■ **WHAT THIS TASK INVOLVES**
State only how many lines below include the word "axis".

■ **SUPPLIED DATA**
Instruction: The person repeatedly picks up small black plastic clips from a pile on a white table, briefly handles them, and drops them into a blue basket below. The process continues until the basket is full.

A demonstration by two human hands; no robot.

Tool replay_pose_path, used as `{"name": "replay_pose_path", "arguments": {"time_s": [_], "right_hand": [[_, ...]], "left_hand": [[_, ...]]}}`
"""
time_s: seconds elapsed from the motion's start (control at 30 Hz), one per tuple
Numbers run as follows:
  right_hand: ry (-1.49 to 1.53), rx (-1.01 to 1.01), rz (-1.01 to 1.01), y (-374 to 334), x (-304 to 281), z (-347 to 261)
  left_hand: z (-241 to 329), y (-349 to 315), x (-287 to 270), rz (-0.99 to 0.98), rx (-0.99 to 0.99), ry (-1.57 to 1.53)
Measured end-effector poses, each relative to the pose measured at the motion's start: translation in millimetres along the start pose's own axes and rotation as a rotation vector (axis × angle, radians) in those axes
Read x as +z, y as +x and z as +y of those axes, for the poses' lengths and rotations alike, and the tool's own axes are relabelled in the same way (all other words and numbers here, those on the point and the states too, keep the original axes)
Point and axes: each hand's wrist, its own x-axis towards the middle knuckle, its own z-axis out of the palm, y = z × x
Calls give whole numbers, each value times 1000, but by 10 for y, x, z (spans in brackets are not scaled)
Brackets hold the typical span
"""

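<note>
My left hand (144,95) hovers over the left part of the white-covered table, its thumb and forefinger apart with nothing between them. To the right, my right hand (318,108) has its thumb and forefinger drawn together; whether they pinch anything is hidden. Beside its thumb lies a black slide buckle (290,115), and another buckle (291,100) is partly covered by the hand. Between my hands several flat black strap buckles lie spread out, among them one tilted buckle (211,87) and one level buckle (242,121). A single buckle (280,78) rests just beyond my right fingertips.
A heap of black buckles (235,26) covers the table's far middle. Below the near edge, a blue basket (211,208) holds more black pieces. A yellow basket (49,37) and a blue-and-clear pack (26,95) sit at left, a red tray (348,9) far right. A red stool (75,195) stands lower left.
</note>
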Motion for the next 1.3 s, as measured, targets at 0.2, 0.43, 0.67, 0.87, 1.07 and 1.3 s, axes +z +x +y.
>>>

■ **RESPONSE TO THIS TASK**
2